▶ **ABOUT THIS EXERCISE**: Only the line with "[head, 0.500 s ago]" and the lines after it, to the end of the data, should appear in the answer, each reproduced exactly.

▶ **DATA EXCERPT**:

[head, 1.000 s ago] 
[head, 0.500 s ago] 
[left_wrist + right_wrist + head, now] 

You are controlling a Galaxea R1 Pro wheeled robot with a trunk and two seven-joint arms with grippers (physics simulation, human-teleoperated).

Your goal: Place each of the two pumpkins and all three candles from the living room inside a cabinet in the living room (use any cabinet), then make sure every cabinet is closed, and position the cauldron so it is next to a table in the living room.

▶ **RESULT FOR THIS TASK**:
[head, 0.500 s ago] 
[left_wrist + right_wrist + head, now] 

You are controlling a Galaxea R1 Pro wheeled robot with a trunk and two seven-joint arms with grippers (physics simulation, human-teleoperated).

Your goal: Place each of the two pumpkins and all three candles from the living room inside a cabinet in the living room (use any cabinet), then make sure every cabinet is closed, and position the cauldron so it is next to a table in the living room.

The reply is now complete.